A facile co-crystallization approach to fabricate two-component carbon dot composites showing time-dependent evolutive room temperature phosphorescence colors

Nanoscale Adv. 2021 Jul 23;3(17):5053-5061. doi: 10.1039/d1na00362c. eCollection 2021 Aug 25.

Abstract

Time-dependent evolutive afterglow materials can increase the security level by providing additional encryption modes in anti-counterfeiting and data encryption. The design of carbon-based materials with dynamic afterglow colors is attractive but formidably challenging. In this study, a facile two-component co-crystallization strategy is designed for the first time to obtain N,S-co-doped carbon dots@isophthalic acid (CDs@IPA) and N,S-co-doped carbon dots@melamine (CDs@MA). CDs@IPA and CDs@MA all exhibiting time-dependent evolutive RTP colors from orange via yellow to green over 1 s, especially that the green afterglow time of CDs@IPA can reach 6 s (τ avg = 582 ms).

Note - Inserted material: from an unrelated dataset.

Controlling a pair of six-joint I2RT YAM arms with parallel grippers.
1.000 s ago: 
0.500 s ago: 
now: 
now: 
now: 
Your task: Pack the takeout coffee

Studies show that the time-dependent RTP colors originated from two primary emissive centers, low-energy emission of CDs and high-energy emission of host matrix activated by CDs. Due to their distinguishable RTP colors with differentiated lifetimes, the ratios of two RTP emissive bands changed with time during the decay process, resulting in the continuous RTP colors variation in real-time. This two-component carbon dot-based co-crystallization strategy may open a new avenue for the development of time-dependent afterglow color materials.